What we learned about traveling in an RV
Okay, so what we learned may not apply to you, but hey--maybe
we'll save you a few thousand bucks! Based on our hard-earned experiences,
here's what we learned about traveling in an RV:
- If you rent an RV, it's expensive
Ours ran about $200 per day, not counting gas, camping fees, and food.
Compared to renting a car and staying in motels it was more
expensive--although we saved a little on eating, because we mostly ate in the
RV, rather than at restaurants.
- You don't stop on a whim
When you're driving 30 feet of wide machinery, you don't do a lot of
"Hey! Let's stop here!" Robert did that (once) for an Amish roadside
stand, and almost wiped the damn stand out (on the plus side, he reinforced
the Amish belief that modern conveniences are dangerous). Even stopping for
groceries meant cruising for a parking lot huge enough to easily park.
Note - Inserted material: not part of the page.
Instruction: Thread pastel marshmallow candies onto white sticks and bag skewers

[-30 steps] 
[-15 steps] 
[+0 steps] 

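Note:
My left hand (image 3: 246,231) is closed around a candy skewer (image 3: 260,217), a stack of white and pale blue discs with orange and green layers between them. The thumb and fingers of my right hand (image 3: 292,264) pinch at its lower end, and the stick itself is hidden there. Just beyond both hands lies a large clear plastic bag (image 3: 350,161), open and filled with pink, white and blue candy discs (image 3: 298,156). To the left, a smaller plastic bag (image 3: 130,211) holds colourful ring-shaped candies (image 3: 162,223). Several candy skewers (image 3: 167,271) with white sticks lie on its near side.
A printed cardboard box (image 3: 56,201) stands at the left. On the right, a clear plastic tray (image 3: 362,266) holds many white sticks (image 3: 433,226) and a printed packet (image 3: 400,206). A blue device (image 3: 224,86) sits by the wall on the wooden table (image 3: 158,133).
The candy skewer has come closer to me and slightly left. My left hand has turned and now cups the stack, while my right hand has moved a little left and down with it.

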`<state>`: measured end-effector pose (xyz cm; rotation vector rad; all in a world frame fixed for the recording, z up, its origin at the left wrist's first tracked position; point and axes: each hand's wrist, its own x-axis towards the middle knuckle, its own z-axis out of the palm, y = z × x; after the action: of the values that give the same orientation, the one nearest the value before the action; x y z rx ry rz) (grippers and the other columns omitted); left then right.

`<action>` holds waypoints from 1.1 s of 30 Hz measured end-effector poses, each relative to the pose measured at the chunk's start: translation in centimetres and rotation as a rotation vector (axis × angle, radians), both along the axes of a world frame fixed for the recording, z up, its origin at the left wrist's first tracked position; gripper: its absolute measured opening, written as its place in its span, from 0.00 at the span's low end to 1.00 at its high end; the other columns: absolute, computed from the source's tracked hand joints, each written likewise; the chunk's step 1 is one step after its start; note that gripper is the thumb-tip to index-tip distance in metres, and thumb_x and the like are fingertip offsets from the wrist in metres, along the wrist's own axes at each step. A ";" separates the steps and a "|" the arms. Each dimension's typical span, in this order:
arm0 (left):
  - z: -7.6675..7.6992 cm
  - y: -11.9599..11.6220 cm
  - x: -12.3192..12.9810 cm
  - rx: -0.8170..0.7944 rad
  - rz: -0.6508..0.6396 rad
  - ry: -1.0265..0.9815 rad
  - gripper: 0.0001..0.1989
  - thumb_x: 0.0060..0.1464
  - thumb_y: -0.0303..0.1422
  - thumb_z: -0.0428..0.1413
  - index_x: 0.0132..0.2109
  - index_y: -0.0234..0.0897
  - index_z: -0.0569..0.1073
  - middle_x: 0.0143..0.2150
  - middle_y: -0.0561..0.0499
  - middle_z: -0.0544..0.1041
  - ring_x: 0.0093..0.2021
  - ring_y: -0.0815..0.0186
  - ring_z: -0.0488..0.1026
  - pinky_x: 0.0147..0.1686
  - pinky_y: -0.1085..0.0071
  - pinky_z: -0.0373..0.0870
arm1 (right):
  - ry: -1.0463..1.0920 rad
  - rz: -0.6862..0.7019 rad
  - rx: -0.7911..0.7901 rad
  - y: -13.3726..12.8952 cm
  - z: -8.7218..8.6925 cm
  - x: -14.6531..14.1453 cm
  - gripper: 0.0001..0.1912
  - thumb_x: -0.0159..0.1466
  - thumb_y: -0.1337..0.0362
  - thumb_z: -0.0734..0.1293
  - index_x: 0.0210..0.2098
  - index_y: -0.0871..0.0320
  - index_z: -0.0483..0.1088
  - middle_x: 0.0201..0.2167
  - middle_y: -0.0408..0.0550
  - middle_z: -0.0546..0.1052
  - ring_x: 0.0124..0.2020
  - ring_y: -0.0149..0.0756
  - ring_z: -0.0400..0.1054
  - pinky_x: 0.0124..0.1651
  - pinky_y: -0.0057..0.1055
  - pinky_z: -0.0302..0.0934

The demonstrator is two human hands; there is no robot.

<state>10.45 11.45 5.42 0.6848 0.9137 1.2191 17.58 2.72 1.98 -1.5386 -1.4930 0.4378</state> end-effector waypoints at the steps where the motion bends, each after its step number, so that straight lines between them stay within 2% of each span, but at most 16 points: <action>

- It's very cool carrying around your own bathroom
Need to pee? No stopping! (Well, unless you're driving....) No hunting for
someplace with a bathroom (or waiting for a rest area). And you know the
restroom will be clean and will have toilet paper.
- It's great on passengers
Passengers can sit in comfort, or lie down on a real bed and take a nap, or
work on a table, or fix a meal. It makes long trips a lot easier to endure.
The driver, though, has more work to do and it's more nerve-wracking (you're
driving a huge piece of machinery!). And not everyone (like, say,
Laura) feels comfortable driving something the size of two tanks. With
a regular car, we trade off pretty regularly. With the RV, Robert did most of
the driving. If you have kids, though, it's hard to discount the
"passenger amusement factor."
- You only pack and unpack once
You unpack when you rent it, pack when you leave. In between, everything
can stay unpacked, which for us is pretty cool, because we tend to travel with
a lot of miscellaneous crappola. And when you need the autoharp, or the
espresso machine, or the CD player--you know where it is!